For years Lyndon Johnson, Democrat, used to plead with the American people to have patience and stay the course in Vietnam, and he, too, used to fly off to the war zone from time to time to look the latest American-backed leader in the eye. In the end it was a Republican, Richard Nixon, who reversed that policy and set the United States on a course of withdrawal. Another Republican, Gerald Ford, finally presided over the cutting and running.

And in Lebanon, it was Ronald Reagan, Republican, who decided to cut and run when the Marines he had sent ashore were bombed in their barracks.

A Democratic president, Bill Clinton, made the decision to withdraw the forces that his predecessor, Republican George H. W. Bush, had deployed in Somalia, but when Clinton finally decided to engage in the Balkans there was no cutting and running by either party, and American troops are still there.

So it's a little hard to discern what ``old pattern" Rove is talking about.

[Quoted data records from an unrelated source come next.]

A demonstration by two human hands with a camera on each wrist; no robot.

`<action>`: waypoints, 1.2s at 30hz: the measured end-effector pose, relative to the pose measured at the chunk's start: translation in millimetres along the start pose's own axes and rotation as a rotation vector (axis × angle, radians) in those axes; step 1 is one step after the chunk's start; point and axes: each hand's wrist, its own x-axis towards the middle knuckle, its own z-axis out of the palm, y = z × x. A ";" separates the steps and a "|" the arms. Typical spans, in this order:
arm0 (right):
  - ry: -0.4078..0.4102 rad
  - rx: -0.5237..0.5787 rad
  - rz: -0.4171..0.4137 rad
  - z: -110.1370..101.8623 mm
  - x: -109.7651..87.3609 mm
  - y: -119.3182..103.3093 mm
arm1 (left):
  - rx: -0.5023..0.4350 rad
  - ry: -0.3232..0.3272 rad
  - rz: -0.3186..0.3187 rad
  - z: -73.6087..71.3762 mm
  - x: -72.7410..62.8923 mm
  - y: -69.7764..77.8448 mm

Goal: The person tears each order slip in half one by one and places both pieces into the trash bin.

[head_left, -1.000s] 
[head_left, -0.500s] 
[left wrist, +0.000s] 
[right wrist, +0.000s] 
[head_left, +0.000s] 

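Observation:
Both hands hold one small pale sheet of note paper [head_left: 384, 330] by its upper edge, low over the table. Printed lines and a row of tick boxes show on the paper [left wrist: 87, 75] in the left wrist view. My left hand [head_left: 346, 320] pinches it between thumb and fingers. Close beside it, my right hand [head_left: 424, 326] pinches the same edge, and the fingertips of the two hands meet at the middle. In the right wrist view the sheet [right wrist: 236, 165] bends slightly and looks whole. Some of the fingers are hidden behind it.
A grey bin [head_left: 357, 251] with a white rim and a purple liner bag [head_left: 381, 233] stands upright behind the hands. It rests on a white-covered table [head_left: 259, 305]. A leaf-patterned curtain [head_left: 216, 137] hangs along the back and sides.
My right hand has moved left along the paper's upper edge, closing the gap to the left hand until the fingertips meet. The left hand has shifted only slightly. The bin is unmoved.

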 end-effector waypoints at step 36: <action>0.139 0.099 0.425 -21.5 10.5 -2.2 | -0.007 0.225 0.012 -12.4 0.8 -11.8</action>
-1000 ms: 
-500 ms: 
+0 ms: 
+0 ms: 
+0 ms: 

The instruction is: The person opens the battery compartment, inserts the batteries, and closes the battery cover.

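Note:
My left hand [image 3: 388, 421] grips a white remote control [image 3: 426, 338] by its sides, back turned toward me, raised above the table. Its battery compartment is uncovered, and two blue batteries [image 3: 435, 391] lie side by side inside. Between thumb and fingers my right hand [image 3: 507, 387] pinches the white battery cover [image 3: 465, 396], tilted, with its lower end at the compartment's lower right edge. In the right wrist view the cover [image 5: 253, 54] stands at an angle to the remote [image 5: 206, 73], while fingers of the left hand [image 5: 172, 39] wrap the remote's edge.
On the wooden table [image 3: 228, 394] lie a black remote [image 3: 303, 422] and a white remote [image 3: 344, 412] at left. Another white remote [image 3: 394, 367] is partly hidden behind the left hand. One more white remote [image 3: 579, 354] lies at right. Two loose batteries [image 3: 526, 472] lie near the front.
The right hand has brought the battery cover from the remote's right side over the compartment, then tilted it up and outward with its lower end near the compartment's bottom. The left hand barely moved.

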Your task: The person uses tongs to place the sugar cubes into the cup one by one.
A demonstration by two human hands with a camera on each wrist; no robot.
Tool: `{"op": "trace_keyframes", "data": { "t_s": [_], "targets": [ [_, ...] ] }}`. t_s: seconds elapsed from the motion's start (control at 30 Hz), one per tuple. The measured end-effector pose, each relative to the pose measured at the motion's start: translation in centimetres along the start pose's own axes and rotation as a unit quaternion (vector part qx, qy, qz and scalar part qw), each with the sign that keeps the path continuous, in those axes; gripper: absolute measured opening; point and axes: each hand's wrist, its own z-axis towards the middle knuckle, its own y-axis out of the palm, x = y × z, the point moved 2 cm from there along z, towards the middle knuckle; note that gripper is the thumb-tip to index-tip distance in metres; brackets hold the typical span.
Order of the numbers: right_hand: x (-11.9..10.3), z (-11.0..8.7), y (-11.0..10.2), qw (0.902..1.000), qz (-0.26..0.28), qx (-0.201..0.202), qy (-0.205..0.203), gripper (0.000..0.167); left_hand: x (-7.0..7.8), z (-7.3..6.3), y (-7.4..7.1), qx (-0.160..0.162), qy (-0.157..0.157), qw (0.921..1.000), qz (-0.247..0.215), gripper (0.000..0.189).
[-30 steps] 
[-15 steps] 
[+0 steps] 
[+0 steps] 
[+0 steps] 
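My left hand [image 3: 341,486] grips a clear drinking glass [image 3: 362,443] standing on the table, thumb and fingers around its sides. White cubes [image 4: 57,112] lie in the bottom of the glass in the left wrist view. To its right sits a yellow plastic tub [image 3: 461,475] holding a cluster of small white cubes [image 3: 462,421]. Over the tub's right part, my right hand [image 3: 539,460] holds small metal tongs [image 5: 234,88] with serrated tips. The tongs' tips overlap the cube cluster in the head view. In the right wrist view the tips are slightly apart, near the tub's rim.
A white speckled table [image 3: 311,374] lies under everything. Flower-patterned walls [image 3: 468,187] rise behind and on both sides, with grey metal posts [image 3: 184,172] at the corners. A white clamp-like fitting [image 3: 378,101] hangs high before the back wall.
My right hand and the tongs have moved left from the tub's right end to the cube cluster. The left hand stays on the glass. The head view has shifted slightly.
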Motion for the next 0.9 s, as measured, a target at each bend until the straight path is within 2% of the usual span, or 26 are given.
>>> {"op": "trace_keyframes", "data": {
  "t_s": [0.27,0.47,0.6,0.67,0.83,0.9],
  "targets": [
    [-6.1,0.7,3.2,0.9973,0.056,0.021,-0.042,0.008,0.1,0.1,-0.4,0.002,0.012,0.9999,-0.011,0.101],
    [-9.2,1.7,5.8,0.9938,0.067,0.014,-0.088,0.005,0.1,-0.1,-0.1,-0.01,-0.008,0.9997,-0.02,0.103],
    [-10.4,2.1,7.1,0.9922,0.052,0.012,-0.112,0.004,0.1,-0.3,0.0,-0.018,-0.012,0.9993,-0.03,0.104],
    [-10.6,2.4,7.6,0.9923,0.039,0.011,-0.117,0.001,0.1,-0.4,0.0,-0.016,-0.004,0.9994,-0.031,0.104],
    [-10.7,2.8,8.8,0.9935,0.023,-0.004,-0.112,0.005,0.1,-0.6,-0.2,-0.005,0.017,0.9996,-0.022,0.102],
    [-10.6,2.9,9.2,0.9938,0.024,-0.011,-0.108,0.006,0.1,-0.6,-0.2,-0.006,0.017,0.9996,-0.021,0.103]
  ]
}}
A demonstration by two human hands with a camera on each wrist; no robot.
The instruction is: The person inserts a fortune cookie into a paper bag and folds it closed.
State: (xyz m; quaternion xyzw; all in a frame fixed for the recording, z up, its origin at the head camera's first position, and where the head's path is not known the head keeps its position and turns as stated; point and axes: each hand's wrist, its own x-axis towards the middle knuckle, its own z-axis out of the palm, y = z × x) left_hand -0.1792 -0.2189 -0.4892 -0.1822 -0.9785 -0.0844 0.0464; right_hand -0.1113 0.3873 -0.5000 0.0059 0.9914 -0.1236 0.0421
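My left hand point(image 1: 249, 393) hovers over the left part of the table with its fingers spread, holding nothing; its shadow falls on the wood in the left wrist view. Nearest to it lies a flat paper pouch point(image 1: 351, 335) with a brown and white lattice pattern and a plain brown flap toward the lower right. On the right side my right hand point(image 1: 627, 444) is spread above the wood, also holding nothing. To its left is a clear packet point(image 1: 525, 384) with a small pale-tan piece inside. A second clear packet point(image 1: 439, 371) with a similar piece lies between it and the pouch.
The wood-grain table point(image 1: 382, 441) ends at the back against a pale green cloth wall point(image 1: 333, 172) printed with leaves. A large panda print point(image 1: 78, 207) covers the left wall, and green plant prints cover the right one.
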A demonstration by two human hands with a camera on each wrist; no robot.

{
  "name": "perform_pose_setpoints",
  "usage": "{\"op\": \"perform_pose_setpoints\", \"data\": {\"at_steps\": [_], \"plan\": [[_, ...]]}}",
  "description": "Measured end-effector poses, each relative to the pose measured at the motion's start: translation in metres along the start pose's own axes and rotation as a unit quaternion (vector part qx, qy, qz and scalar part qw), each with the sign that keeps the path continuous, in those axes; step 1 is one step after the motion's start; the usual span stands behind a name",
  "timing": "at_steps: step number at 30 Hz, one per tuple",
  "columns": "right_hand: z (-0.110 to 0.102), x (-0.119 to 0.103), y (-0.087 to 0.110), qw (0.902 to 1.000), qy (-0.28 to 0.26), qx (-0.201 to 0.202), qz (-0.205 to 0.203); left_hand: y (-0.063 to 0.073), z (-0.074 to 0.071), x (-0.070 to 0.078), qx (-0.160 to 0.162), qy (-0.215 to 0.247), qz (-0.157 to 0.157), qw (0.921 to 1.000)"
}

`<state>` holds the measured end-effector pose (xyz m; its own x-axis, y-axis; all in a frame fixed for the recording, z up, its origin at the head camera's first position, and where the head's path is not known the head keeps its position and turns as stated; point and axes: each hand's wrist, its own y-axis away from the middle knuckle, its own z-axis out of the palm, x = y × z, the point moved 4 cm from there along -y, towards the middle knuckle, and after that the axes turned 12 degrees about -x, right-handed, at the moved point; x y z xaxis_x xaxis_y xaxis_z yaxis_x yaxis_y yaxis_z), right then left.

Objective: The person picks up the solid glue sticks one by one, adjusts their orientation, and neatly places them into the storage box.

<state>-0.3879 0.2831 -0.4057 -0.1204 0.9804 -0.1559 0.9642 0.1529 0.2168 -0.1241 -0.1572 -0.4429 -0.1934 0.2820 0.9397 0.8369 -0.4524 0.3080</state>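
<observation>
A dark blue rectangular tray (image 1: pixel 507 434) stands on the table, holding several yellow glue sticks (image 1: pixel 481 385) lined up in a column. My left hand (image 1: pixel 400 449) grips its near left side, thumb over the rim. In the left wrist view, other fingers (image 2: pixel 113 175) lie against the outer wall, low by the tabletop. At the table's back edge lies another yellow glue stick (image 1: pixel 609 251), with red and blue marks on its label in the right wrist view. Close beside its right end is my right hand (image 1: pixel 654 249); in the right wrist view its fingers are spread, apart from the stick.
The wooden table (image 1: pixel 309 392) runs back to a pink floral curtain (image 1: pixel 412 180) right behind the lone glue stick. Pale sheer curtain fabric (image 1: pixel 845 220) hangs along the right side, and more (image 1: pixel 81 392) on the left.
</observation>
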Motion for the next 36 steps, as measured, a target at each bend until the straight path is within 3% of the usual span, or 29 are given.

Republicans used to boast that it was Democrats who got us into wars and Republicans that got us out of them.

Of course Rove's mission is divisive politics, not historical truth, and he is only doing his job. If his lapses of short-term memory are un-indictable, so be it with his long-term historical memory.

There is a legitimate debate to be had over when it is wise to stay the course, and when it is wise to withdraw, regardless of which political party is in power or in opposition. There may be a few true believers left in the Bush administration who still think that the adventure to implant democracy in the heart of the Arab world by force of arms was worth the blood and treasure. I believe that most are coming around to the view that some semblance of order, security, and representational politics is the best that can be propped up until American troops can withdraw. The dream of a light unto nations that could transform the region may never have been realizable, but it certainly died in the ineptitude of the invading forces.

President Bush assured Iraqis that when America makes a commitment it sticks to it. But that is not something a politician in a democracy can guarantee. The reality is that when Americans are sufficiently sick of the war, the war will be voted out, no matter what resolutions Congress decides to make.

When Bush made his bold trip to Baghdad last week, I believe the most important thing he told Iraqis was ``seize the moment." For with the arduous, arm-twisting task of finding an acceptable prime minister and forming a Cabinet now completed, this is surely the moment, as Bush said, to ``develop a government of, by, and for the people." It may be impossible, but this is the now-or-never moment to try.

This is also the time for Bush to seize the moment and announce an organized withdrawal and cut the umbilical cord of dependency. For there are no more transitional elections to prepare for. Iraq now has a government, and there are no more rabbits to be pulled out of hats. The Iraq war is unsustainable in America in the long run, and Iraqis will not make the necessary compromises they need to make as long as we are in occupation.

H.D.S. Greenway's column appears regularly in the Globe.